[Loops] EXTERNAL: Paper: Periodic spectral line asymmetries in solar coronal structures from slow magnetoacoustic waves

Bart De Pontieu bdp at lmsal.com
Sun Sep 19 16:52:21 MDT 2010


Dear all,

You may also be interested in our paper (De Pontieu & McIntosh, 2010), which was accepted to ApJ  in early August, and which uses detailed modeling and double component fits of EIS observations to show that some widely studied examples of "slow magnetoacoustic waves" are in fact most likely caused by quasi-periodic upflows of order 50 km/s.  Here is the link: http://arxiv.org/abs/1008.5300

It is clear that both flows and sound waves occur in the corona. The point of our paper is that disentangling which scenario dominates specific observations is not straightforward. We find that coronal seismology just based on quasi-periodic changes in intensity (e.g.., using TRACE, STEREO or AIA) is ambiguous at best. Instead, a detailed study of at least intensity, velocity, linewidth and asymmetry of the spectral line (as well as signal-to-noise) is required to distinguish between both scenarios. While Erwin's paper expands in general on one of the interpretations we offered in our paper, our results show that the devil is in the details of the observed amplitudes, periods and correlations of the oscillations of the first 4 moments of the spectral line profile, and their phase/amplitude relationships.
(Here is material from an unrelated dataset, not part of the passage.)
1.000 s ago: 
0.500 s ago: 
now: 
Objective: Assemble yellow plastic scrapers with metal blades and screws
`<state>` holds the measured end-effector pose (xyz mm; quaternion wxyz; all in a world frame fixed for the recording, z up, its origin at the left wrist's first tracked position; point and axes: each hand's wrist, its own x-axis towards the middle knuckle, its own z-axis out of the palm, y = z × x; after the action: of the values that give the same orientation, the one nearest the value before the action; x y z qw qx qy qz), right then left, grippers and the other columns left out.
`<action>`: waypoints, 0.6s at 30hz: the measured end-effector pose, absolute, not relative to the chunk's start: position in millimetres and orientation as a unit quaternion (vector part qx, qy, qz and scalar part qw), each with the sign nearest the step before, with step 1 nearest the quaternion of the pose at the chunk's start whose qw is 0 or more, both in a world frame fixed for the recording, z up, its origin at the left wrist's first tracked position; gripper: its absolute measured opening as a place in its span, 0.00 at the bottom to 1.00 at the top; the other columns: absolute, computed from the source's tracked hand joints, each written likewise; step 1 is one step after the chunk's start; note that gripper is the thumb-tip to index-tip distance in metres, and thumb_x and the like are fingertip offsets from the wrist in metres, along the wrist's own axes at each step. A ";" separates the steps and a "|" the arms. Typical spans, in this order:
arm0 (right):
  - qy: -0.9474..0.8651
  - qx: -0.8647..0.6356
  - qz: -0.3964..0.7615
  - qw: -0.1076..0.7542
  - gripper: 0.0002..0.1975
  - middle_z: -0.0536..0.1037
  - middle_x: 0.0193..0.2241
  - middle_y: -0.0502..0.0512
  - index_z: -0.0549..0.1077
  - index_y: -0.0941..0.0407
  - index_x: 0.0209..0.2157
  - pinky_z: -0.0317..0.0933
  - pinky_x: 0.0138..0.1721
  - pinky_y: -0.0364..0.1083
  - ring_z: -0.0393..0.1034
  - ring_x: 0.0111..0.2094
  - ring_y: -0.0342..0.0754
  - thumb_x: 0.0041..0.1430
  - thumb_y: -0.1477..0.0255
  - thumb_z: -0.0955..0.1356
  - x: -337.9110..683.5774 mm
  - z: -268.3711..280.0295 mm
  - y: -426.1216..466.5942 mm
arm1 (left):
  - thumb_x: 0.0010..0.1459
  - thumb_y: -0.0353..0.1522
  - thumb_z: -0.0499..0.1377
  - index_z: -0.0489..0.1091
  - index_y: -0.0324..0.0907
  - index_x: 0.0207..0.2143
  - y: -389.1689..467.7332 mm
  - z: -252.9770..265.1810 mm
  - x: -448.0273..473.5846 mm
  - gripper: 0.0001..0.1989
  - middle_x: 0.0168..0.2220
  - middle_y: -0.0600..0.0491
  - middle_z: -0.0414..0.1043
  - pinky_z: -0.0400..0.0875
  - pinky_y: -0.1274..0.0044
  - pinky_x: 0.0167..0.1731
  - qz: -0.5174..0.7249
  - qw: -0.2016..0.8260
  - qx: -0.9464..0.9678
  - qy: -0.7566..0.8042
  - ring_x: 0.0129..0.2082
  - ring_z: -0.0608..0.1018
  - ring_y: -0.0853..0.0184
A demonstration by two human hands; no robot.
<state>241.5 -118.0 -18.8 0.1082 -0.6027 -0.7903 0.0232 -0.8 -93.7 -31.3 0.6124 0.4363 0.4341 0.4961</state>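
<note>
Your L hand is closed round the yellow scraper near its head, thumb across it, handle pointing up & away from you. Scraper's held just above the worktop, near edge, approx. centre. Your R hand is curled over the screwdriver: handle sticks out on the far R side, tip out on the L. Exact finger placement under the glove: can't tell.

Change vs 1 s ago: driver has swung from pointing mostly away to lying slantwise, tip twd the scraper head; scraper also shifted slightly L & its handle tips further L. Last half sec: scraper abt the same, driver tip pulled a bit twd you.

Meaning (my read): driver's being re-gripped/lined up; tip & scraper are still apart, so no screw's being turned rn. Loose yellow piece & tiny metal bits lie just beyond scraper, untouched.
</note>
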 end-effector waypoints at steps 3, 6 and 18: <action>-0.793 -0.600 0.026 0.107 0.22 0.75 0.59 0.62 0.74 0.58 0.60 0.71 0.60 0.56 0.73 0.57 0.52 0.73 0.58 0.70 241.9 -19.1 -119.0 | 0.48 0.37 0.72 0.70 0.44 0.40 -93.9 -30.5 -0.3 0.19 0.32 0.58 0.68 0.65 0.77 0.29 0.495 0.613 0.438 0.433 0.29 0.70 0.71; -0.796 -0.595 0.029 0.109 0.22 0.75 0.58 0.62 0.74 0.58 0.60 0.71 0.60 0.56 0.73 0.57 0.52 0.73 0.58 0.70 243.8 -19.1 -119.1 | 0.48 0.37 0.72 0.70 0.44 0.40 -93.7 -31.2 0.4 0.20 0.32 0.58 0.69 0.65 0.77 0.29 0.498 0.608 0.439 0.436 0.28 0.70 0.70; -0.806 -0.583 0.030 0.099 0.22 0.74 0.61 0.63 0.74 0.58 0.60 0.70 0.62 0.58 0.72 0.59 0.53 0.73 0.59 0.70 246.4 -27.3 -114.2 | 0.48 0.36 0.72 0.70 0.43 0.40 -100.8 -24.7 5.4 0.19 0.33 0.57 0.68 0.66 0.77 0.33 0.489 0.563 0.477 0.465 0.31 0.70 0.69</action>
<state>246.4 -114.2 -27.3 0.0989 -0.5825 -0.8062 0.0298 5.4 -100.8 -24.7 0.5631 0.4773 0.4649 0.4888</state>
Such a detailed comparison with specific observations remains to be done for the waves interpretation. At least for the observations we focused on, the evidence from our double Gaussian fits support the upflow scenario. We are preparing a follow-up paper that shows that several other popular "waves" datasets are compatible with the presence of quasi-periodic upflows.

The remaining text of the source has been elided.